What you will do:
The answer must be the full data, restated word for word, with no pictures in it.
▶
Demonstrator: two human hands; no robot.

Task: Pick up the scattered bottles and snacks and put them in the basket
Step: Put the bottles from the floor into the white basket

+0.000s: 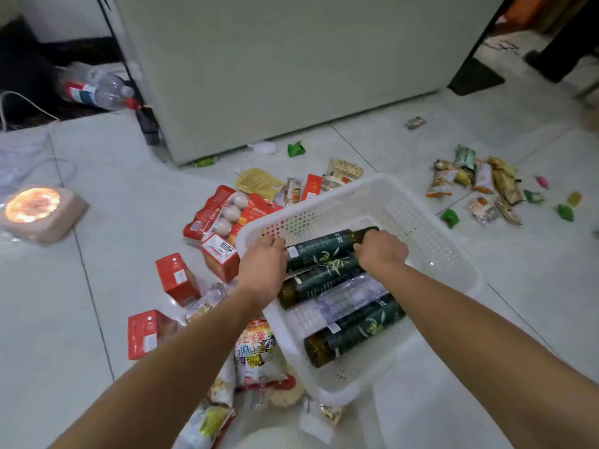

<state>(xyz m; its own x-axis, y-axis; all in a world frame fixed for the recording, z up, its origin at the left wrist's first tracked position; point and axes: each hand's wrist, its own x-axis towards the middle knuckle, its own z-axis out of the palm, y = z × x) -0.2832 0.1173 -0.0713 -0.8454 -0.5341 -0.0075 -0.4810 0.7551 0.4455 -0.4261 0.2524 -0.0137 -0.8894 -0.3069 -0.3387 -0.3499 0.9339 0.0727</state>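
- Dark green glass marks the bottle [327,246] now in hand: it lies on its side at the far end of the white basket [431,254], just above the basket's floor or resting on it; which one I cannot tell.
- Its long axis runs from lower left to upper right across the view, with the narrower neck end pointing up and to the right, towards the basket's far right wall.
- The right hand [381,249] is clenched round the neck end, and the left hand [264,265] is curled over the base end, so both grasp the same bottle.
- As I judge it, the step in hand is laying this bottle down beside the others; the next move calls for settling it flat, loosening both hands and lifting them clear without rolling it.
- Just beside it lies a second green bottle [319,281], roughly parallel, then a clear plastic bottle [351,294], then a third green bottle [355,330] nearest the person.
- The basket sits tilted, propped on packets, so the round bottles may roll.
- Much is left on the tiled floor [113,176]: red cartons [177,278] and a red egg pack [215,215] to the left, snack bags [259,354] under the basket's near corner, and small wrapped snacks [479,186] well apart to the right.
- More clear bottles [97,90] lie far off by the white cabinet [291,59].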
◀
Result of this task:
Demonstrator: two human hands; no robot.

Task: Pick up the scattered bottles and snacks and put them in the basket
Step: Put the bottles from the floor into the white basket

+0.000s: 

<state>(xyz m; its own x-axis, y-axis; all in a world frame fixed for the recording, z up, its origin at the left wrist's first tracked position; point and axes: each hand's wrist, its own x-axis towards the middle knuckle, its own z-axis out of the palm, y = z × x) -0.2832 0.1173 -0.0713 -0.8454 -0.5341 -0.0075 -0.4810 0.7551 0.4455 -0.4261 0.2524 -0.0137 -0.8894 -0.3069 -0.3387 -0.3499 0.9339 0.0727</state>
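- Dark green glass marks the bottle [327,246] now in hand: it lies on its side at the far end of the white basket [431,254], just above the basket's floor or resting on it; which one I cannot tell.
- Its long axis runs from lower left to upper right across the view, with the narrower neck end pointing up and to the right, towards the basket's far right wall.
- The right hand [381,249] is clenched round the neck end, and the left hand [264,265] is curled over the base end, so both grasp the same bottle.
- As I judge it, the step in hand is laying this bottle down beside the others; the next move calls for settling it flat, loosening both hands and lifting them clear without rolling it.
- Just beside it lies a second green bottle [319,281], roughly parallel, then a clear plastic bottle [351,294], then a third green bottle [355,330] nearest the person.
- The basket sits tilted, propped on packets, so the round bottles may roll.
- Much is left on the tiled floor [113,176]: red cartons [177,278] and a red egg pack [215,215] to the left, snack bags [259,354] under the basket's near corner, and small wrapped snacks [479,186] well apart to the right.
- More clear bottles [97,90] lie far off by the white cabinet [291,59].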

The output as shown is complete.